2. Isoliertes Semaphorin-Polypeptid nach Anspruch 1, worin das Polypeptid eine Aminosäuresequenz ausgewählt aus SEQ ID NO: 54, 60, 62 und 64 umfasst.

3. Isolierter Antikörper, der einen Semaphorin-Polypeptidanteil nach Anspruch 1 oder 2 spezifisch bindet.

4. Isolierte Nukleinsäure, die eine Nukleotidsequenz umfasst, die für ein Polypeptid nach Anspruch 1 oder 2 kodiert, wobei die Sequenz mit einem Nukleotid verbunden ist, das nicht von Natur aus mit der Sequenz verbunden ist.

5. Zelle umfassend eine Nukleinsäure nach Anspruch 4.

6. Transgenes Nagetier umfassend eine Nukleinsäure nach Anspruch 4, wobei die Nukleinsäure für das Nagetier xenogen ist.

7. Verfahren zur Herstellung eines rekombinanten Semaphorin-Polypeptids, umfassend die Kultivierung der Zelle nach Anspruch 5 unter Bedingungen, die für die Expression des Polypeptids geeignet sind, und die Gewinnung des Polypeptids.

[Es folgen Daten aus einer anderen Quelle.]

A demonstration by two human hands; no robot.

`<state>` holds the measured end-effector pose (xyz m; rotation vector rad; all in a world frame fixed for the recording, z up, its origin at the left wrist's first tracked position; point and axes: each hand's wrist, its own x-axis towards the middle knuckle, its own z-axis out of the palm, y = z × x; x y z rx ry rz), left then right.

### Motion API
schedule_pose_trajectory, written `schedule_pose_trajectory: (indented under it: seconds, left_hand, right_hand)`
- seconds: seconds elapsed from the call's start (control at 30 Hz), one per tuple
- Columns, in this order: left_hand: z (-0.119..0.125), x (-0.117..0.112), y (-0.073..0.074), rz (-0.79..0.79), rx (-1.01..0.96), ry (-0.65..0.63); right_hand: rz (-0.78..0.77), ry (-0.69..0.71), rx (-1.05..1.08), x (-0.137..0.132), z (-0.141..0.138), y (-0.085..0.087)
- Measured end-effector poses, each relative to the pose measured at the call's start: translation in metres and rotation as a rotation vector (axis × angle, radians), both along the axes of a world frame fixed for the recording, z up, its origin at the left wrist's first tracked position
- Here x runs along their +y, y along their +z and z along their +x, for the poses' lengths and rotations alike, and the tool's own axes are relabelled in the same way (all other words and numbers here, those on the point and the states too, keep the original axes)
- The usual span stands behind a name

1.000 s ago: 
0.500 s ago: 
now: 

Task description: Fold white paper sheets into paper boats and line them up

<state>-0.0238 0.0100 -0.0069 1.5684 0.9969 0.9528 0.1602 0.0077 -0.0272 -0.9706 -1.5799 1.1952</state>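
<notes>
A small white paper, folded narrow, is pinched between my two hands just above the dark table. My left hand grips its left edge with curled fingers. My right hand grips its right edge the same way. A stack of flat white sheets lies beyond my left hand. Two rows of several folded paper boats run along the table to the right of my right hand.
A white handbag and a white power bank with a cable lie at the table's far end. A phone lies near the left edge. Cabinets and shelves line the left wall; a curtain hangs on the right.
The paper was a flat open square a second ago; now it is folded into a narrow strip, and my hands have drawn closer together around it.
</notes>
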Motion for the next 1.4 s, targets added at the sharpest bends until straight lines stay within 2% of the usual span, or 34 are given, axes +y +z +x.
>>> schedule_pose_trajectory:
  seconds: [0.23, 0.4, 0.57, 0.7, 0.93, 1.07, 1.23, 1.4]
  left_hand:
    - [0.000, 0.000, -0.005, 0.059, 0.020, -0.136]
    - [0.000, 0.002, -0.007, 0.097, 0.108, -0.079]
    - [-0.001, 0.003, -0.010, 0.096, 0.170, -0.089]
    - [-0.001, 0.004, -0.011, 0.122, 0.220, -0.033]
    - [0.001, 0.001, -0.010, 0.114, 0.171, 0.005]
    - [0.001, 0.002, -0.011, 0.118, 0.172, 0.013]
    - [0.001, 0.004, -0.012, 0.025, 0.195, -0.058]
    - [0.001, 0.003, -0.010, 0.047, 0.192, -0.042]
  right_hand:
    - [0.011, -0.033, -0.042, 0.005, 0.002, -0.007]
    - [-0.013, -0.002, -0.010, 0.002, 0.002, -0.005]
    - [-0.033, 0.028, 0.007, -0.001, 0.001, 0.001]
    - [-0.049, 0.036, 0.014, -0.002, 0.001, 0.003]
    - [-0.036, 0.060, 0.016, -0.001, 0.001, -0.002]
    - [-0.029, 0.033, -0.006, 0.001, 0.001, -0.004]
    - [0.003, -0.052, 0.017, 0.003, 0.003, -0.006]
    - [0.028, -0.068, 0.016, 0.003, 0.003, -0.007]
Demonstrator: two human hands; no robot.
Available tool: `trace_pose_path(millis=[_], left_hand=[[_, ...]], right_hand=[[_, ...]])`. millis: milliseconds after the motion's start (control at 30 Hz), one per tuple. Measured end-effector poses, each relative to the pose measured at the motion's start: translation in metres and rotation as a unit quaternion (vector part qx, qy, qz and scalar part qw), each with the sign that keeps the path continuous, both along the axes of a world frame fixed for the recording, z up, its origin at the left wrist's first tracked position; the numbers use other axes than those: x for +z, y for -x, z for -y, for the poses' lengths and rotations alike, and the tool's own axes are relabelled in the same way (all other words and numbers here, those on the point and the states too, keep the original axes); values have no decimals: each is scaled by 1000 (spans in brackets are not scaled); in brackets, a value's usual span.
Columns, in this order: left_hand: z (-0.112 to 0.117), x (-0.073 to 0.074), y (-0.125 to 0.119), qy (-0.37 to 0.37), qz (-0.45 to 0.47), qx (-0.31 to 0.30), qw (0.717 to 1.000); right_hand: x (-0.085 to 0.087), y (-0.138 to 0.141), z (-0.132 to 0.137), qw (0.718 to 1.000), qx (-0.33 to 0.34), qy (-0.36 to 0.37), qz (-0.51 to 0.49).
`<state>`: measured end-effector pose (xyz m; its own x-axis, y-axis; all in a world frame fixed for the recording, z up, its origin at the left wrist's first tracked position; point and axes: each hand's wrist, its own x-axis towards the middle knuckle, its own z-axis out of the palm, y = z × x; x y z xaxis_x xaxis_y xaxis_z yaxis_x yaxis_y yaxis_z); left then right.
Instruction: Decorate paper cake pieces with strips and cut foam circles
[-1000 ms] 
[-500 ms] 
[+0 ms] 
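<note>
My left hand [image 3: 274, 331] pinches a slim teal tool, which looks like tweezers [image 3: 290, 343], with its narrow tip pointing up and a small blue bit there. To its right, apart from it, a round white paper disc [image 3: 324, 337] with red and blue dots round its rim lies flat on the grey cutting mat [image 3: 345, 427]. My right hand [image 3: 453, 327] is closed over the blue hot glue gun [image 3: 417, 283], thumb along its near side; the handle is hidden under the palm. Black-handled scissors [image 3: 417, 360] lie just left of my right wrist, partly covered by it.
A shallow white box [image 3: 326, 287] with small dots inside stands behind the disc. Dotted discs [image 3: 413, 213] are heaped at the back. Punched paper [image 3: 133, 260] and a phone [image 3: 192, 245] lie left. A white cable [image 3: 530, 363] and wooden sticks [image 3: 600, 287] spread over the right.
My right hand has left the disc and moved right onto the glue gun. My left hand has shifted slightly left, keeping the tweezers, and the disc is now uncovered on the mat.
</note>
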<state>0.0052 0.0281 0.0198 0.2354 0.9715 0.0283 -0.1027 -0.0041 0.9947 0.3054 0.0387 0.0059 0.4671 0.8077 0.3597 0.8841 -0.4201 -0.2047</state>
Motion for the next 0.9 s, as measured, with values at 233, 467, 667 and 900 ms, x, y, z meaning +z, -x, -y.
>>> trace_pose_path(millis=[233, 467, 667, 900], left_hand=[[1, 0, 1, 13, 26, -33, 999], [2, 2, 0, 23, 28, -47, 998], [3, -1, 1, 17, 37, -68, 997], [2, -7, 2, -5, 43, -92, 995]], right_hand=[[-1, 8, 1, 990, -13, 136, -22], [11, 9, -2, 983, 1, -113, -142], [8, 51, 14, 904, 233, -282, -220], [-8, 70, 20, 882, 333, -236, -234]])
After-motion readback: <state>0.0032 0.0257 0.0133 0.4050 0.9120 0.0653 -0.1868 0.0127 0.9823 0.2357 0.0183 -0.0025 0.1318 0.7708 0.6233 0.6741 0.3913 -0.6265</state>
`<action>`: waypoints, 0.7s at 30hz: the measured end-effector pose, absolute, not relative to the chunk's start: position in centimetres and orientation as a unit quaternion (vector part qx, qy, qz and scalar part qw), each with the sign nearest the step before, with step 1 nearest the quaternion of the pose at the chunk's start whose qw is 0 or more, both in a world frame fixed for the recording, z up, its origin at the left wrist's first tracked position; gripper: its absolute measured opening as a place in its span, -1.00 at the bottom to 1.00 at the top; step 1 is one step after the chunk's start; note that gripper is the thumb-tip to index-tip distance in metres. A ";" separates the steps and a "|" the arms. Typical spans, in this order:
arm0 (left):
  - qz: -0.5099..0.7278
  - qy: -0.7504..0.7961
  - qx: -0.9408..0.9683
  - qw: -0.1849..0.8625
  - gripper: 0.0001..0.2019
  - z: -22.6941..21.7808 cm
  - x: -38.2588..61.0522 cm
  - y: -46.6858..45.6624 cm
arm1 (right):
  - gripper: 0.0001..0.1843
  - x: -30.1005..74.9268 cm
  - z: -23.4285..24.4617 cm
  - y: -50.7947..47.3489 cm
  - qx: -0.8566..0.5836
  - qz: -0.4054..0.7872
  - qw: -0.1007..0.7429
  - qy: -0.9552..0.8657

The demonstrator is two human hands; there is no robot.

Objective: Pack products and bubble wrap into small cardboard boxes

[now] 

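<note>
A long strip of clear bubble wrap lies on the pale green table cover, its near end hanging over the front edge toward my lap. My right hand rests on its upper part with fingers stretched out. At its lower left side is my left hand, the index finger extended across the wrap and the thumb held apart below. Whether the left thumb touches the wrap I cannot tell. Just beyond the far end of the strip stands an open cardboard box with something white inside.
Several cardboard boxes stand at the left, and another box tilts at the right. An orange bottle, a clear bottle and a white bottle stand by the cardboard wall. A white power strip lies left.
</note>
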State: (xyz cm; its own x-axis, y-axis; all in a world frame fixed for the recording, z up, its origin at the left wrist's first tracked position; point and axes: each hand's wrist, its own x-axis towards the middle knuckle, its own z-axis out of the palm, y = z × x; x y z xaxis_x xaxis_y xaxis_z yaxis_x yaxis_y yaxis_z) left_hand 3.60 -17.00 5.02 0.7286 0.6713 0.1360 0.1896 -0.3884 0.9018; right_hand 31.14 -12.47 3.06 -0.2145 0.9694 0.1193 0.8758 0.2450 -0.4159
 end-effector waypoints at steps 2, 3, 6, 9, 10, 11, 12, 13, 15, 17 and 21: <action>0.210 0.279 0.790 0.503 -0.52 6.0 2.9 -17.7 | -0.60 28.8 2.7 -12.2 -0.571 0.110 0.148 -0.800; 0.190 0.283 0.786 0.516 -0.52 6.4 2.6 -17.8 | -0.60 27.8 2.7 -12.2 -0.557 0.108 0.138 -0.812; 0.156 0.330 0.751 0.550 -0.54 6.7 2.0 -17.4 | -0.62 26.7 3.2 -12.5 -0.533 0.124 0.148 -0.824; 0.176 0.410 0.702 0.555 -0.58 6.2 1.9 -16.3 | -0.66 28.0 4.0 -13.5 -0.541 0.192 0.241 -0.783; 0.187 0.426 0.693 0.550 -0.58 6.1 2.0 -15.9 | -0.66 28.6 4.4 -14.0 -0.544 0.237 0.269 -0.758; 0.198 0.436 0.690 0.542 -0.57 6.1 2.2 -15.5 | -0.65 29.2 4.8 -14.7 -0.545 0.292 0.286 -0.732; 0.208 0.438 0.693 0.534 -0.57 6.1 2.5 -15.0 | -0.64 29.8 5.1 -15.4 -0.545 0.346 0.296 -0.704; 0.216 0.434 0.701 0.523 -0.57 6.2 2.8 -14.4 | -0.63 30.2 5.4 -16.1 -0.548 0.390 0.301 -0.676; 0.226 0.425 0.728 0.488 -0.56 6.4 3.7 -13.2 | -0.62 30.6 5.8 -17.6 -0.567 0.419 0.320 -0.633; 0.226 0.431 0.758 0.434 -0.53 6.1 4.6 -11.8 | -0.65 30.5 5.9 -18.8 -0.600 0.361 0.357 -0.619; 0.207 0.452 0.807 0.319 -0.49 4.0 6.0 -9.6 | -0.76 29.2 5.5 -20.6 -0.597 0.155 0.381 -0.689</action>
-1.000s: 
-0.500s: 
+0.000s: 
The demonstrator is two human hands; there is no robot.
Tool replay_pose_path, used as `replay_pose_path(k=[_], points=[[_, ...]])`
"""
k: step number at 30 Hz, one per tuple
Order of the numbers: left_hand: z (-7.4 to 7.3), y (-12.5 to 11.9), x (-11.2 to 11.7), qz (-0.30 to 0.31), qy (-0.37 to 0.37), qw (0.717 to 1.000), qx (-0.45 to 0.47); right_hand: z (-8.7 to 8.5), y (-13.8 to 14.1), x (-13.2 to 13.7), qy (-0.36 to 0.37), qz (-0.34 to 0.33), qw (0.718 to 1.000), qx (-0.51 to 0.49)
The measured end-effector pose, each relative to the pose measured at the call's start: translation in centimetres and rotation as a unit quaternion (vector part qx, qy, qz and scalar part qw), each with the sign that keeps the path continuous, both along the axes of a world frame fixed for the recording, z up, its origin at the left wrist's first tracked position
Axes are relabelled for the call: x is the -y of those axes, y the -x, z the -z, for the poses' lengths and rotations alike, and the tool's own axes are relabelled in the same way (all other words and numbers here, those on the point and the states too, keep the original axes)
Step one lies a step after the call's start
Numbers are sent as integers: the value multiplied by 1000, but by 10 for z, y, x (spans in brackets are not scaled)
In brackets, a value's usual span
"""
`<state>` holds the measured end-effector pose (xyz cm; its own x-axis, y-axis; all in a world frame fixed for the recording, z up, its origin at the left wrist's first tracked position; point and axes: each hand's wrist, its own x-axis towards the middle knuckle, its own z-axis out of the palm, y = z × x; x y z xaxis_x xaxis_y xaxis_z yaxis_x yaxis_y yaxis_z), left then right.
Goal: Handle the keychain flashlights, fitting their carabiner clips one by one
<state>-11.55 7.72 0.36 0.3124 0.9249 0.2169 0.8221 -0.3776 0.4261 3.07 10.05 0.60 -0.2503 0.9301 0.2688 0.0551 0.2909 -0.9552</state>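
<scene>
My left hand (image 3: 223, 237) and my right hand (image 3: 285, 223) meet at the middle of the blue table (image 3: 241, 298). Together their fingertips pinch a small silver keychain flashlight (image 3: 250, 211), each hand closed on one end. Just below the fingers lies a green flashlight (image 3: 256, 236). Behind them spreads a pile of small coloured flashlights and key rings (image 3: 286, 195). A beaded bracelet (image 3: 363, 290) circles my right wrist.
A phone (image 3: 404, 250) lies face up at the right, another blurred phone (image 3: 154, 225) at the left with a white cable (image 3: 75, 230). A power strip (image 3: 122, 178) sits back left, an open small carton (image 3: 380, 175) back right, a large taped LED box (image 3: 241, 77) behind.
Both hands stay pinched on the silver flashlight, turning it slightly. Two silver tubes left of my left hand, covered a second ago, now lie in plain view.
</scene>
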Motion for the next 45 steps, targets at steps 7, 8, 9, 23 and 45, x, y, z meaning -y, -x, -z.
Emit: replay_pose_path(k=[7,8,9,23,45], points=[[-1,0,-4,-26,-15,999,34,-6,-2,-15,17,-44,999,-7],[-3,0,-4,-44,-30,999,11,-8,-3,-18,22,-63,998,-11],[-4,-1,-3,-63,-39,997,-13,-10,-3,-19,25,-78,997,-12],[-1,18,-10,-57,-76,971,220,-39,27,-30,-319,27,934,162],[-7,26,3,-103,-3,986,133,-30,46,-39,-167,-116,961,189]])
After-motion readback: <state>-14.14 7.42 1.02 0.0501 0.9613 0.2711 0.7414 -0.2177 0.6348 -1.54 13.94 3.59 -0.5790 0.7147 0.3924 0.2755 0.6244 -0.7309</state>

8. Verfahren zur Identifizierung eines Mittels, das ein Semaphorin-Polypeptid spezifisch bindet, wobei das Verfahren die Schritte umfasst:

In Kontakt bringen eines Panels möglicher Mittel mit einem Polypeptid nach Anspruch 1 oder 2;

Messen der Bindung einer Vielzahl der möglichen Mittel an das Polypeptid;

Identifizierung eines Mittels aus der Vielzahl, das das Polypeptid spezifisch bindet; wobei das Mittel ein Semaphorin-Polypeptid spezifisch bindet.

9. Verfahren zur Diagnose von Patienten hinsichtlich einer Prädisposition für neurologische Erkrankungen, die mit einem Genlokus assoziiert sind, wobei das Verfahren die Schritte umfasst:

Isolierung der genomischen DNA aus isolierten somatischen Zellen;

In Kontakt bringen der genomischen DNA mit einer Probe, welche eine DNA-Sequenz enthält, die für ein Polypeptid nach Anspruch 1 oder 2 kodiert unter Bedinungen, bei welchen die Probe mit der homologen DNA hybridisiert;

Identifizierung einer Region der genomischen DNA, die mit der Probe hybridisiert;

wobei die Anwesenheit, Abwesenheit oder Sequenz der Region mit einer Prädisposition für eine neurologische Erkrankung korreliert.

10. Verwendung eines Polypeptids nach Anspruch 1 oder 2 bei der Herstellung einer pharmazeutischen Zusammensetzung zur Behandlung von neurologischen Verletzungen oder Erkrankungen oder für die Behandlung viraler Infektionen.

11. In vitro-Verfahren zur Modulation einer Zellfunktion, wobei das Verfahren die Schritte umfasst:

In Kontakt bringen einer Zelle mit einer wirksamen Menge einer Zusammensetzung, die ein isoliertes Semaphorin-Polypeptid nach Anspruch 1 oder 2 umfasst, wobei das Polypeptid eine Funktion der Zelle moduliert.